Les choix opérés par le Gouvernement ne peuvent que susciter des interrogations au sein d'un groupe écologique, démocratique et solidaire. Tout d'abord, vous prolongez de 15,5 milliards d'euros par an les prélèvements obligatoires sur les revenus d'activité jusqu'en 2033, sans vrai débat démocratique. En outre, vous prévoyez le remboursement de la dette par deux cotisations par nature peu contributives. Un tel effort mériterait sans doute une plus grande solidarité – nous pourrions par exemple nous intéresser au prélèvement social sur le capital. Enfin, par manque de temps et malgré la demande de rapport introduite par notre collègue Bénédicte Peyrol, ces textes ne prévoient pas de conditionner les emprunts contractés par la CADES à leur impact social et écologique.
Au regard des conséquences qu'il emporte, ce transfert de dette aurait mérité un débat bien plus profond et davantage de concertation, d'autant qu'il est associé à une réforme tant attendue, la création d'une cinquième branche de la sécurité sociale.
En modifiant les articles L. 200-1 et L. 200-2 du code de la sécurité sociale, la commission spéciale a ouvert la voie à la création d'une branche couvrant le risque lié à la perte d'autonomie, conséquence d'un handicap ou du grand âge. Des modifications restent néanmoins à apporter. Plusieurs d'entre nous ont déposé des amendements visant à modifier l'article fondateur de notre sécurité sociale, l'article L. 111-1 du code qui lui est dévolu.
Les parlementaires ne pourraient que se féliciter de l'inscription dans la loi de cette cinquième branche s'ils ne se retrouvaient pas face à une inconnue de taille : le financement. À ce stade, seuls 2,6 milliards d'euros sont prévus à compter de 2024, alors que les besoins évalués sont beaucoup plus importants.

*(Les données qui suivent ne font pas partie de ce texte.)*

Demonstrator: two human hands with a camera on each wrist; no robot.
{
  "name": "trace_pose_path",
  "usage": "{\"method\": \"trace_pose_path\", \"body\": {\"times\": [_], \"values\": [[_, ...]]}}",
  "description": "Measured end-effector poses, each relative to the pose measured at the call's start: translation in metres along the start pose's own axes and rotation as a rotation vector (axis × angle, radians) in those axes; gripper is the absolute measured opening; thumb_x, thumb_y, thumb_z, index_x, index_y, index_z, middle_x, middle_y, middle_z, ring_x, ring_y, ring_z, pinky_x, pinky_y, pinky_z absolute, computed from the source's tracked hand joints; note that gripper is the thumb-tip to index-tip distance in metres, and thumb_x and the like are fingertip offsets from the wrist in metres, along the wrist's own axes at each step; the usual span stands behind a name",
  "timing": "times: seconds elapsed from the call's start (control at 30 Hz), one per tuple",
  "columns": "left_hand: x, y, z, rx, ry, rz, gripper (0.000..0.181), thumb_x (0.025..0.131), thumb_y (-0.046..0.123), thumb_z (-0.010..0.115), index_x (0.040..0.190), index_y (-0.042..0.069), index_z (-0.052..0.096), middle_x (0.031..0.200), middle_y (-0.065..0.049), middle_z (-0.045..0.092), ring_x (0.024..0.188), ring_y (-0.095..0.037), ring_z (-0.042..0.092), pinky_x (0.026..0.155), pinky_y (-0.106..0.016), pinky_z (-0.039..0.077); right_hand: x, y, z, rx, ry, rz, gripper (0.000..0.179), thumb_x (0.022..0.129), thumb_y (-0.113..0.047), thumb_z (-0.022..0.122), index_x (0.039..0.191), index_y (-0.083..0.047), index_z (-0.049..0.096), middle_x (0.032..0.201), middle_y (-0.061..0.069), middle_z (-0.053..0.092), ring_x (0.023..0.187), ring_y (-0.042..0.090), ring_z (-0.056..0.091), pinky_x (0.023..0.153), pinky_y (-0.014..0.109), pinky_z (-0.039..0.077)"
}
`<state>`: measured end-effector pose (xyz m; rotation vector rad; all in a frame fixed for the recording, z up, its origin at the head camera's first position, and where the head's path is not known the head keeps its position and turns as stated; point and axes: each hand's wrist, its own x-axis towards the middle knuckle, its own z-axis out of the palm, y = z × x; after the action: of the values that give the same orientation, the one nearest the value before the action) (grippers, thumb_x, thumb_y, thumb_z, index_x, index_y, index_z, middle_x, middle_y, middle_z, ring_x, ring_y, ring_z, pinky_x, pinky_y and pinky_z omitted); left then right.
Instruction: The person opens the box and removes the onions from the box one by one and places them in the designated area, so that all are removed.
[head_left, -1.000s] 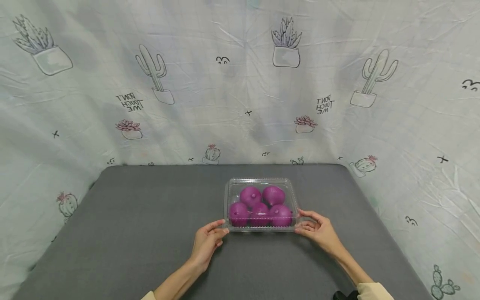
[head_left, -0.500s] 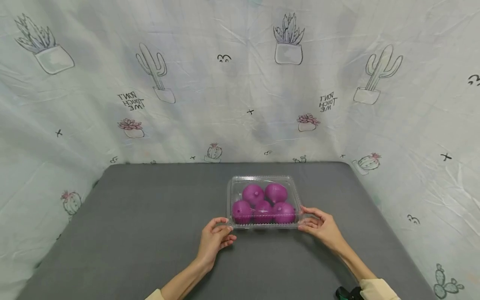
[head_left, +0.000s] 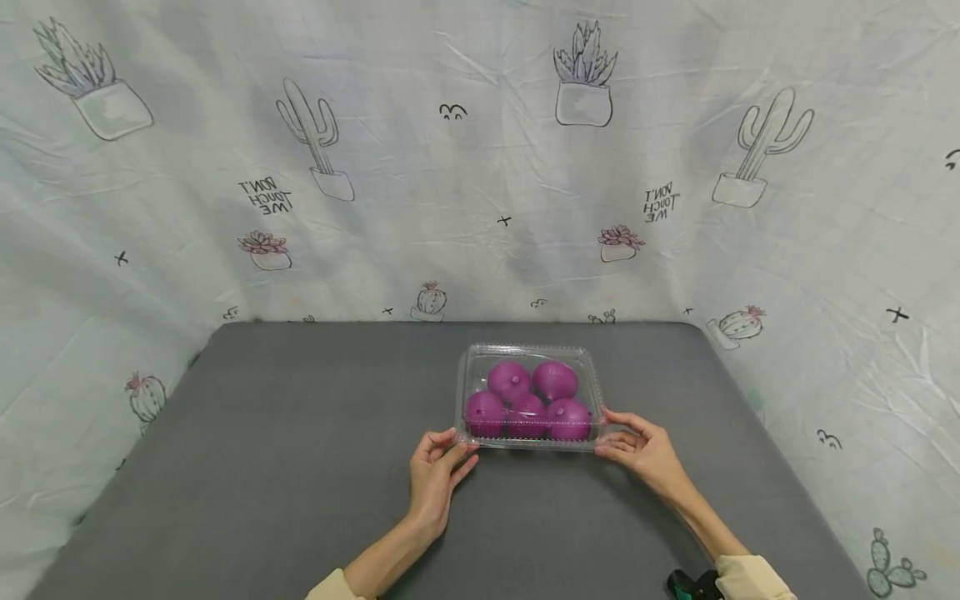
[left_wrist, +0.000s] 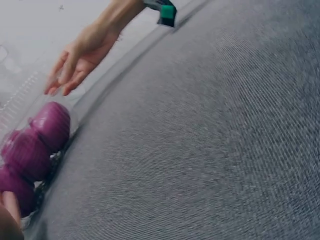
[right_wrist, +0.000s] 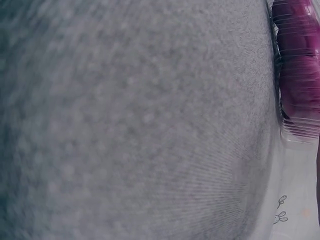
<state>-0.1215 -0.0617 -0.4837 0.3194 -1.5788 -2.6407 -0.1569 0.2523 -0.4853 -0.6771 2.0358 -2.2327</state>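
Clear plastic clamshell box point(head_left: 529, 398) sitting closed on the grey surface point(head_left: 300, 467), right of centre, near the front edge; five purple round fruits point(head_left: 527, 400) packed inside, also showing through the wall in the left wrist view point(left_wrist: 35, 145) and the right wrist view point(right_wrist: 299, 65).

Left hand point(head_left: 438, 467) now touching the box's near left corner, fingers fairly straight and thumb raised beside it; no closed grip on the rim showing. Compared with a second ago: hand shifted slightly right and forward along with the box, fingers less curled than half a second ago.

Right hand point(head_left: 643, 450) resting against the near right corner, fingers loosely extended along the side wall, thumb above the rim flange; grip relaxed, not clamping, and little changed over the second.

Box sitting marginally farther from the body than a second ago. Judging from this: box being steadied or nudged between both hands, lid not yet lifted, contents undisturbed.

Cactus-print cloth point(head_left: 480, 167) hanging behind and to both sides. Green-and-black device point(head_left: 686, 583) showing at the right wrist.
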Motion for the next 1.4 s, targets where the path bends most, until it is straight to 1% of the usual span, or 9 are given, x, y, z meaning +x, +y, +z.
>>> {"method": "trace_pose_path", "body": {"times": [0.1, 0.27, 0.47, 0.57, 0.8, 0.93, 1.03, 1.23, 1.4], "values": [[0.001, -0.002, 0.002, -0.030, 0.046, 0.025, 0.019, 0.089, -0.010, 0.056, 0.107, -0.008, 0.050, 0.093, -0.011, 0.062, 0.085, -0.018, 0.068, 0.081, -0.033, 0.055, 0.001, 0.001, 0.002, 0.007, -0.003, -0.003, 0.052, 0.079, 0.020, 0.064, 0.124, 0.027, 0.040, 0.116, 0.007, 0.063, 0.091, 0.016, 0.068, 0.077, 0.030, 0.055], [0.002, -0.004, 0.003, -0.021, 0.136, 0.065, 0.020, 0.087, -0.011, 0.058, 0.107, -0.012, 0.054, 0.082, -0.008, 0.065, 0.076, -0.015, 0.069, 0.075, -0.028, 0.056, 0.004, 0.001, 0.005, 0.007, -0.011, 0.006, 0.053, 0.079, 0.019, 0.065, 0.124, 0.026, 0.040, 0.115, 0.008, 0.063, 0.091, 0.016, 0.068, 0.077, 0.030, 0.055], [0.004, -0.004, 0.006, -0.074, 0.180, 0.045, 0.014, 0.085, -0.012, 0.059, 0.099, -0.010, 0.060, 0.080, -0.008, 0.067, 0.072, -0.015, 0.069, 0.073, -0.029, 0.056, 0.005, 0.000, 0.003, -0.005, -0.007, 0.004, 0.053, 0.079, 0.019, 0.065, 0.124, 0.027, 0.039, 0.113, 0.014, 0.063, 0.089, 0.014, 0.068, 0.075, 0.029, 0.056], [0.003, -0.004, 0.008, -0.094, 0.189, 0.030, 0.011, 0.085, -0.012, 0.059, 0.095, -0.007, 0.060, 0.079, -0.008, 0.066, 0.072, -0.015, 0.068, 0.073, -0.028, 0.056, 0.005, 0.000, 0.003, 0.001, -0.010, 0.005, 0.052, 0.079, 0.019, 0.065, 0.124, 0.027, 0.039, 0.114, 0.011, 0.063, 0.089, 0.015, 0.068, 0.076, 0.029, 0.056], [0.002, -0.003, 0.003, -0.137, 0.092, -0.057, 0.018, 0.091, -0.005, 0.054, 0.107, -0.002, 0.048, 0.087, -0.007, 0.060, 0.084, -0.014, 0.066, 0.086, -0.029, 0.052, 0.004, 0.000, 0.004, 0.038, -0.004, -0.003, 0.051, 0.079, 0.019, 0.065, 0.123, 0.027, 0.040, 0.116, 0.005, 0.064, 0.090, 0.017, 0.068, 0.076, 0.030, 0.056], [0.004, -0.003, -0.003, -0.176, 0.028, -0.112, 0.006, 0.093, -0.001, 0.054, 0.099, 0.001, 0.056, 0.087, -0.005, 0.063, 0.085, -0.013, 0.065, 0.087, -0.029, 0.052, 0.003, 0.001, 0.004, 0.026, 0.003, 0.003, 0.051, 0.079, 0.019, 0.064, 0.123, 0.027, 0.040, 0.117, 0.004, 0.064, 0.090, 0.016, 0.068, 0.076, 0.030, 0.056], [0.004, -0.003, -0.008, -0.191, -0.019, -0.138, 0.009, 0.094, 0.000, 0.053, 0.093, 0.006, 0.059, 0.088, -0.004, 0.064, 0.087, -0.013, 0.065, 0.088, -0.031, 0.052, 0.002, 0.001, 0.004, 0.021, 0.006, 0.007, 0.050, 0.079, 0.020, 0.064, 0.123, 0.027, 0.040, 0.117, 0.004, 0.064, 0.090, 0.016, 0.068, 0.077, 0.030, 0.056], [0.004, -0.004, -0.014, -0.162, -0.081, -0.155, 0.010, 0.096, 0.001, 0.052, 0.096, 0.007, 0.059, 0.092, -0.003, 0.066, 0.090, -0.014, 0.066, 0.090, -0.034, 0.051, 0.001, 0.002, 0.003, 0.023, -0.002, 0.009, 0.051, 0.080, 0.019, 0.064, 0.124, 0.027, 0.040, 0.117, 0.005, 0.064, 0.091, 0.017, 0.068, 0.077, 0.030, 0.056], [0.006, -0.002, -0.015, -0.040, -0.136, -0.108, 0.009, 0.092, -0.003, 0.052, 0.093, 0.003, 0.059, 0.089, -0.006, 0.065, 0.086, -0.016, 0.067, 0.084, -0.031, 0.054, 0.000, 0.001, 0.000, 0.024, -0.007, 0.002, 0.050, 0.079, 0.020, 0.064, 0.123, 0.027, 0.041, 0.115, 0.006, 0.065, 0.091, 0.019, 0.069, 0.077, 0.031, 0.056]]}}
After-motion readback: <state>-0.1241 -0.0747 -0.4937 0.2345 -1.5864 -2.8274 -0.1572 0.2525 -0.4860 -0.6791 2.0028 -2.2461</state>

Chaque député de cet hémicycle, quel que soit le banc sur lequel il est assis, a conscience de la nécessité de réussir la réforme de la dépendance. Je pense ici aux souffrances des personnes en perte d'autonomie, des proches aidants et des professions soignantes et accompagnantes. Je déplore aussi le reste à charge trop important pour les familles, qui nuit à la prise en charge des plus précaires. Une telle réforme ne peut réussir que si elle est élaborée de façon collégiale et partagée.
Le groupe EDS s'interroge sur la pertinence de la méthodologie utilisée. Le financement est renvoyé à une conférence organisée en septembre ou en novembre, sans que l'on en connaisse les modalités. La participation du capital sera-t-elle enfin mise sur la table pour soulager les revenus de l'activité et les bas salaires ? Quelle sera la gouvernance de cette cinquième branche ? La Caisse nationale de solidarité pour l'autonomie a un fonctionnement singulier, mais démocratique et innovant : sera-t-il conservé ? Quelle sera l'implication des acteurs de l'autonomie, qu'il s'agisse des associations, des professionnels du soin ou des collectivités territoriales ? Ils devront pouvoir s'exprimer et être entendus pour que cette réforme reste dans l'esprit de la démocratie sociale chère aux Françaises et aux Français.
Vous l'aurez compris : le groupe EDS est défavorable au transfert de 105 milliards d'euros supplémentaires à la CADES, qui n'est pas, contrairement à ce que peut dire le ministre de l'action et des comptes publics, une simple opération comptable. C'est un choix politique qui a des conséquences sur notre système de solidarité nationale. Notre État providence perdra la souplesse dont il a besoin pour s'adapter aux grands enjeux du XXIe siècle. Si notre groupe salue la création d'une cinquième branche, il regrette que celle-ci ne soit assortie d'aucune mesure permettant d'améliorer effectivement le quotidien de Français. À l'issue de la conférence des financeurs, il reviendra au Parlement de se montrer à la hauteur afin de faire de la réforme de la dépendance une vraie réforme de progrès social.